Features like out of order execution, caches, and branch prediction/speculation are commonplace on many architectures, including the next generation ARM Cortex A9 and many POWER, SPARC, and other RISC architectures. Even in-order designs like Atom, Coretex A8, or POWER6 have branch prediction and multi-level caches.
The most important thing for performance is to understand the memory hierarchy. Out-of-order execution lets you get away with a lot of stupid things, since many of the pipeline stalls you would otherwise create can be re-ordered around. In contrast, the memory subsystem can do relatively little for you if your working set is too large and you don't access memory in an efficient pattern.
Or you could get NASM, which is open source :)
People learn a trick way back when, or hear about the trick years later, and assume it is still valid. Not the case. Architectures change a lot and what used to be the best way might not be anymore.

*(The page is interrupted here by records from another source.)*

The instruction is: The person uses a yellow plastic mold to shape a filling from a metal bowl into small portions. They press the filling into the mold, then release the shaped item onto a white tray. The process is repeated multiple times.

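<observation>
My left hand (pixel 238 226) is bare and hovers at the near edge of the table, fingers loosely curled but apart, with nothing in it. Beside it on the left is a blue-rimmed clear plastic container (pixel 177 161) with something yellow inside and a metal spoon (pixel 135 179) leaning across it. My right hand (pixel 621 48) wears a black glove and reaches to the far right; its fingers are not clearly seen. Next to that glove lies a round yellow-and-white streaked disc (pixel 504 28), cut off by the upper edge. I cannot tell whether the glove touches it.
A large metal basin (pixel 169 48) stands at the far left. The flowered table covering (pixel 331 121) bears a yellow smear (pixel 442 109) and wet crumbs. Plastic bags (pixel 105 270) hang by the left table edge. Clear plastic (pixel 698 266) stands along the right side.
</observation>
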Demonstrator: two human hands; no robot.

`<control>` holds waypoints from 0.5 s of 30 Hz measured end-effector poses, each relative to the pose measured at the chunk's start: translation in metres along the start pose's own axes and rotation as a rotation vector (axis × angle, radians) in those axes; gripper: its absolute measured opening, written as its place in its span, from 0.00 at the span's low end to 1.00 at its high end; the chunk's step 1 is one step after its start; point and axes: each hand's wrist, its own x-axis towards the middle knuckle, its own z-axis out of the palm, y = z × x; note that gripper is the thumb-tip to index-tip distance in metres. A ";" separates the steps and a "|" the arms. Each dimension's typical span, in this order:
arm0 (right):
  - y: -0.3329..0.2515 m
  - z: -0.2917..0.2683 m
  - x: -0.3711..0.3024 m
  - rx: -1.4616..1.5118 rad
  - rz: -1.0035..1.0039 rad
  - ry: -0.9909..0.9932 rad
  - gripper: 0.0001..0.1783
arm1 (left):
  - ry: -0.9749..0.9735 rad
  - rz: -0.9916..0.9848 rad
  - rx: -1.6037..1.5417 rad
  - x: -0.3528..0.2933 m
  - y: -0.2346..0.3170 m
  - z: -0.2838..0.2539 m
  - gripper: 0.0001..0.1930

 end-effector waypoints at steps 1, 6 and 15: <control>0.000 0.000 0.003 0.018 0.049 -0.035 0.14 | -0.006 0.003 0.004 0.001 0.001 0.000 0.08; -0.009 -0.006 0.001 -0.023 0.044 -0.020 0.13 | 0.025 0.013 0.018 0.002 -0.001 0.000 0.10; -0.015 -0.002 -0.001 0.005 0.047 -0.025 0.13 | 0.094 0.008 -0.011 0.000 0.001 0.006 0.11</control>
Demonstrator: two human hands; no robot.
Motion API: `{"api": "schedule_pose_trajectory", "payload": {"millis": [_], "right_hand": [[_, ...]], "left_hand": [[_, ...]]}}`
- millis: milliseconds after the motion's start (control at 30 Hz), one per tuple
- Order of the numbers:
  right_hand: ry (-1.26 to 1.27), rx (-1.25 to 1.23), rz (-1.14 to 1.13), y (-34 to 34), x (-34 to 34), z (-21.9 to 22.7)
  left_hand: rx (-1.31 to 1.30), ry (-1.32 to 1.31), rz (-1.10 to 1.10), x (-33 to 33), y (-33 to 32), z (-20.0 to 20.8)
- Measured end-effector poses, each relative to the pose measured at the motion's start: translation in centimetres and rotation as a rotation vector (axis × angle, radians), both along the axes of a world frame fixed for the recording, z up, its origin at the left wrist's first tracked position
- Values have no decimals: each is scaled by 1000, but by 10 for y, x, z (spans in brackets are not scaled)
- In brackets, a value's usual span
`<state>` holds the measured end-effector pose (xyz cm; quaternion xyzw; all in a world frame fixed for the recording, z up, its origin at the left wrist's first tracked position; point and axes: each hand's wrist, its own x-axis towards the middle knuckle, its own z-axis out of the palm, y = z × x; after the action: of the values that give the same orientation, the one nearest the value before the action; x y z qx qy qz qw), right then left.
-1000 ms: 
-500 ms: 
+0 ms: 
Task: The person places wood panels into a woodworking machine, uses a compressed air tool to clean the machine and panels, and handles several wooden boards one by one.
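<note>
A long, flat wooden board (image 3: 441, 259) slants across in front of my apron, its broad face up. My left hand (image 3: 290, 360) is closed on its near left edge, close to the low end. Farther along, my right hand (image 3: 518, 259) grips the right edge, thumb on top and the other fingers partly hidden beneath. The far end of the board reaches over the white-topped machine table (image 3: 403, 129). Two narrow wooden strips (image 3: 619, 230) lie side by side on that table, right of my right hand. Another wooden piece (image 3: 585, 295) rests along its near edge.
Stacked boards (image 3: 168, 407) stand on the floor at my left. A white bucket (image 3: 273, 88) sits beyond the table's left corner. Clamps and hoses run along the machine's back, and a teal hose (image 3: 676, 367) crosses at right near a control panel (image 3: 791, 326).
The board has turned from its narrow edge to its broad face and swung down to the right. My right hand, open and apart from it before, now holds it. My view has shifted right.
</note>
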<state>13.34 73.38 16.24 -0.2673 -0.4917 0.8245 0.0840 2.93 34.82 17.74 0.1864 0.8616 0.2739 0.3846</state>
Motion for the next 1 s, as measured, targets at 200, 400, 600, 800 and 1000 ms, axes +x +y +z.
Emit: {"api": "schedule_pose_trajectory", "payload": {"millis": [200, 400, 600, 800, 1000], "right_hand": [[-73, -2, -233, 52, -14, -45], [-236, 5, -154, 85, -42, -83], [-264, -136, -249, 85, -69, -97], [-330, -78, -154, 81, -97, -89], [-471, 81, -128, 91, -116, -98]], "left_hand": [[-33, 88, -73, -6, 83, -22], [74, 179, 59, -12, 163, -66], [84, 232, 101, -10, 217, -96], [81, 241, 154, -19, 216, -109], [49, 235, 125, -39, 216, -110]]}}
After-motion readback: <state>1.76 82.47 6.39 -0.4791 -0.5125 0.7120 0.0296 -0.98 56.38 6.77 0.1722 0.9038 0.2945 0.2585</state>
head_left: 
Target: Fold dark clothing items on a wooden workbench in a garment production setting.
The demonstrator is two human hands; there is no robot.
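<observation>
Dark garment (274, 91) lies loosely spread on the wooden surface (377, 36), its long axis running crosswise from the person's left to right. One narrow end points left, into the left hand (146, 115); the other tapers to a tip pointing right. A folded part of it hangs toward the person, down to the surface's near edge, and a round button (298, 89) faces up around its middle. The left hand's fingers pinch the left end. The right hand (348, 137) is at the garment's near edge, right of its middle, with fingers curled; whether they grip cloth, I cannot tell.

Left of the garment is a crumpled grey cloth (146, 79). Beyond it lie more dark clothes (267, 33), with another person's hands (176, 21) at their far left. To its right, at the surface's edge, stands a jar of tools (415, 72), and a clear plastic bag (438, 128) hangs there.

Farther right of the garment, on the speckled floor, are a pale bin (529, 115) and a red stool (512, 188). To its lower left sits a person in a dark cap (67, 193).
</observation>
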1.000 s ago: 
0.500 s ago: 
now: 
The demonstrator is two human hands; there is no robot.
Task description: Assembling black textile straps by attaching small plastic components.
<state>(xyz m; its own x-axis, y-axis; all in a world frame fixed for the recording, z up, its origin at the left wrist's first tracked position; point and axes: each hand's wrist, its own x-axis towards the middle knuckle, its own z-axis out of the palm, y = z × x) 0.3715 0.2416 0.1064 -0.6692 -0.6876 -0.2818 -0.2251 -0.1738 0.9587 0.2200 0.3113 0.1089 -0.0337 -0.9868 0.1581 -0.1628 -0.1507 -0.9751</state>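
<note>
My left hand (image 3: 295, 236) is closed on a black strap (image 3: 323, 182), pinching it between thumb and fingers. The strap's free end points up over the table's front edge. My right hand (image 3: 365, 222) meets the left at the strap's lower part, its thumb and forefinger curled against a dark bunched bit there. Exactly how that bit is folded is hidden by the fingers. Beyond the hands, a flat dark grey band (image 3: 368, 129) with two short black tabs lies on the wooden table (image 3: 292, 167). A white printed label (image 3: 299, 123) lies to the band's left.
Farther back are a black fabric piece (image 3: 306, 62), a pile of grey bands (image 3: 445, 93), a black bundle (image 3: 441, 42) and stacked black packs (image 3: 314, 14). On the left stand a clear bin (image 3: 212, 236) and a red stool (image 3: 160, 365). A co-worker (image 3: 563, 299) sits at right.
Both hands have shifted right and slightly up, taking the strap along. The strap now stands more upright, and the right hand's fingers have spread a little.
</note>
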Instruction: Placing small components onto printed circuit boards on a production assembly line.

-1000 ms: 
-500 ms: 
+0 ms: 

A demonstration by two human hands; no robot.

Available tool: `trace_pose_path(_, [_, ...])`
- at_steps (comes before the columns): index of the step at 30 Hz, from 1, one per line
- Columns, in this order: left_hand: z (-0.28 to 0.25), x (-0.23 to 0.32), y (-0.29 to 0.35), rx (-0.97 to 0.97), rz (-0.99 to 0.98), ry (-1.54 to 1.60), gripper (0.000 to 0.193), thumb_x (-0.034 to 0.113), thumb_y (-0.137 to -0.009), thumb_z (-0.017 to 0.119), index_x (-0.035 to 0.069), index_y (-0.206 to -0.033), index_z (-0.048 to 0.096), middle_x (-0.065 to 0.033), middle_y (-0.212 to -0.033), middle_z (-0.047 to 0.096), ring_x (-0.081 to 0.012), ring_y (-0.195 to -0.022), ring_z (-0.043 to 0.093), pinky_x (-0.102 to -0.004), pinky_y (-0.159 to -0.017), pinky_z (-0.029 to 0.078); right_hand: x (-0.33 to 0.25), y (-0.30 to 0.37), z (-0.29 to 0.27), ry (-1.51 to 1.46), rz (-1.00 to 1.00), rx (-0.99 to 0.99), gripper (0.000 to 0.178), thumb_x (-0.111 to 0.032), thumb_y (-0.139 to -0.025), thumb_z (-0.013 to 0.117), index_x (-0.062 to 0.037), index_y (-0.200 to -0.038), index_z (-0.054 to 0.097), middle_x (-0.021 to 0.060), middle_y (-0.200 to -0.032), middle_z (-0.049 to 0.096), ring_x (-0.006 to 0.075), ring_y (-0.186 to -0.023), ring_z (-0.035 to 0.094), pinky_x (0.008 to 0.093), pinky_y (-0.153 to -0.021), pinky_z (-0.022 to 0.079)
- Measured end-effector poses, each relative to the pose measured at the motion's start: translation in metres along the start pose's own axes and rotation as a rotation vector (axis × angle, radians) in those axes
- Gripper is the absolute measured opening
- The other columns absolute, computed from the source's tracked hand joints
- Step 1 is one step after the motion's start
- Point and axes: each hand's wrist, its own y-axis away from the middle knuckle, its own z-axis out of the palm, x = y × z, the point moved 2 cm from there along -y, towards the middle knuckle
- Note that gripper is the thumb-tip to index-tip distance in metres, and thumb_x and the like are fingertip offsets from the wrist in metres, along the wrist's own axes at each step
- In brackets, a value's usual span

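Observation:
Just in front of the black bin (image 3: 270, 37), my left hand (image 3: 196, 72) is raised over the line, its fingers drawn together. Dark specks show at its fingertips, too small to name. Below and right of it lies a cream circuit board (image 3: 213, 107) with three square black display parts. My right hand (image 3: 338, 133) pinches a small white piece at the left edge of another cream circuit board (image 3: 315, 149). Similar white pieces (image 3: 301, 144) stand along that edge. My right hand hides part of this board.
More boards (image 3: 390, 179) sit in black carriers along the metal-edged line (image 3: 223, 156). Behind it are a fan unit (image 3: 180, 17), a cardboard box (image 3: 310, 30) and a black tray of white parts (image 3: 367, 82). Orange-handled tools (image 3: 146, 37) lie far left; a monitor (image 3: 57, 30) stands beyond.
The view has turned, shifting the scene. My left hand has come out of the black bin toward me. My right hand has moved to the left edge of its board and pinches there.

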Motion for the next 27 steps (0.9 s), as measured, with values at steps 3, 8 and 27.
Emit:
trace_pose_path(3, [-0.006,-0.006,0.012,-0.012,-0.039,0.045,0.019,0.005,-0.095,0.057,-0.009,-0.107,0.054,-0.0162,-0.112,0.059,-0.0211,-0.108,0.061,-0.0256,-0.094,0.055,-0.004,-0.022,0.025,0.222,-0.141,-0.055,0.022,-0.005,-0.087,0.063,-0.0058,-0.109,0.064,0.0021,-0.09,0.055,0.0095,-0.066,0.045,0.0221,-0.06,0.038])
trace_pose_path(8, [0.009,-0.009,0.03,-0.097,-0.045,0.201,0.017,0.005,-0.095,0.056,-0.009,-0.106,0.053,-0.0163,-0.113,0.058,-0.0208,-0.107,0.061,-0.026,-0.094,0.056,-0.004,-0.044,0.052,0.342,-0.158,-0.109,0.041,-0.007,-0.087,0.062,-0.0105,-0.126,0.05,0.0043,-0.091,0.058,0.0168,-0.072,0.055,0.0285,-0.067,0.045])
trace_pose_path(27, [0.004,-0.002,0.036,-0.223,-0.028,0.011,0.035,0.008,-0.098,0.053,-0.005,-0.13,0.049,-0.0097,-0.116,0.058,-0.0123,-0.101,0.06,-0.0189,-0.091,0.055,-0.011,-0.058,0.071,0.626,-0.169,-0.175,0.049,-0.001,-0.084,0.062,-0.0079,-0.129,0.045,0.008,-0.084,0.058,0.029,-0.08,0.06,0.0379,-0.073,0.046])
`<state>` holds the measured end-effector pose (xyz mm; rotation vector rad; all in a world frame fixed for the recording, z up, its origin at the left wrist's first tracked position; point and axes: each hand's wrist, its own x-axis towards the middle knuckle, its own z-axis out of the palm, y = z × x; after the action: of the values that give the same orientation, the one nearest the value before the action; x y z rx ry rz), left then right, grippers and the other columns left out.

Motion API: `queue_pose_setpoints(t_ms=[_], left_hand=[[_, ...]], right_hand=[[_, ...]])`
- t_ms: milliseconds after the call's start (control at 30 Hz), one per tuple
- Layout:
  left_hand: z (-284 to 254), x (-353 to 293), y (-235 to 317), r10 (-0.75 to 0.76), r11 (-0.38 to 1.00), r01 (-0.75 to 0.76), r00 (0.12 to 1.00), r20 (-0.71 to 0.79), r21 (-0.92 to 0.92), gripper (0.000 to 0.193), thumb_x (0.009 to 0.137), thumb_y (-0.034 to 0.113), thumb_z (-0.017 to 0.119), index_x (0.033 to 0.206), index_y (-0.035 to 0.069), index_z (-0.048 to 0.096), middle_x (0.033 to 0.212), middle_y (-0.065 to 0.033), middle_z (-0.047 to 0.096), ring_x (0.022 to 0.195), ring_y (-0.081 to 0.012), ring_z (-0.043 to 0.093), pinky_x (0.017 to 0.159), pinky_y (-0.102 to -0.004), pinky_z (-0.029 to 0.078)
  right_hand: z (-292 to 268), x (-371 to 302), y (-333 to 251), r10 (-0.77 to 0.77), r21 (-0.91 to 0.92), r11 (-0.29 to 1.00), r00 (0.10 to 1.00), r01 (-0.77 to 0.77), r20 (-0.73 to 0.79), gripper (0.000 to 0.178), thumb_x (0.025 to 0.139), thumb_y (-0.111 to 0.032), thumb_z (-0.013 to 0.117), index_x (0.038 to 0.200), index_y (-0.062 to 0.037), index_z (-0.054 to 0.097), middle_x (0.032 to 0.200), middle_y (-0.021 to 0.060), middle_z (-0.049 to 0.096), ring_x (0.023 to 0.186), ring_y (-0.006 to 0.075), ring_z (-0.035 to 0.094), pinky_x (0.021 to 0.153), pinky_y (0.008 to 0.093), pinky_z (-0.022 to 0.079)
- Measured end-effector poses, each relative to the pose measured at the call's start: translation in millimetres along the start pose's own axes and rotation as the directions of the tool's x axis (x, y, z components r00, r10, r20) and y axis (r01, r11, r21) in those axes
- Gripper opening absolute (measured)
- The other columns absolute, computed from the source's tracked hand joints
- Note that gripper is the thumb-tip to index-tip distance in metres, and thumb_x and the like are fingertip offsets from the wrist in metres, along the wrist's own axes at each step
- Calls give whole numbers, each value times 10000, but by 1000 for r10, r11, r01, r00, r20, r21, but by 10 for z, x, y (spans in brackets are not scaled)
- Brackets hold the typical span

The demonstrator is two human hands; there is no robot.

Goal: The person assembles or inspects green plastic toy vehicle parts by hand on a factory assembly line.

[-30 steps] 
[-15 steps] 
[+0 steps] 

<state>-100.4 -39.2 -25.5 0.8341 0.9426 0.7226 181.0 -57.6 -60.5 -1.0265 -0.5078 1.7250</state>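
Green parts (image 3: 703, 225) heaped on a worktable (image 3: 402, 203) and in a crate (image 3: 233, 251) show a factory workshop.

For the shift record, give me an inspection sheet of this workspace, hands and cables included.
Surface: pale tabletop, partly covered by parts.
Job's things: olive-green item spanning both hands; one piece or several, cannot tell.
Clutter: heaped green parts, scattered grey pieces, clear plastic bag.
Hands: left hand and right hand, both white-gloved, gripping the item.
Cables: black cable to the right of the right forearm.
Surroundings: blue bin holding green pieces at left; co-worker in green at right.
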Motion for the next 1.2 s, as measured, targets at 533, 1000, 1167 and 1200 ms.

Michael Abrash, one of the all time greats of optimization, talks about this in relation to some of the old tricks he used to use. One was to use XOR to clear a register on x86. XORing a register with itself gives 0, of course, and turned out to be faster than writing an immediate value of zero in to the register. Reason is that loading a value was slower than the XOR op, and the old CPUs had no special clear logic, zero was just another number.
Ok well that's changed now. Our more complex modern CPUs have special logic for clears, and doing a move to the register with 0 is faster. So it was a time limited trick, useful back when he started doing it, but no longer something worth trying.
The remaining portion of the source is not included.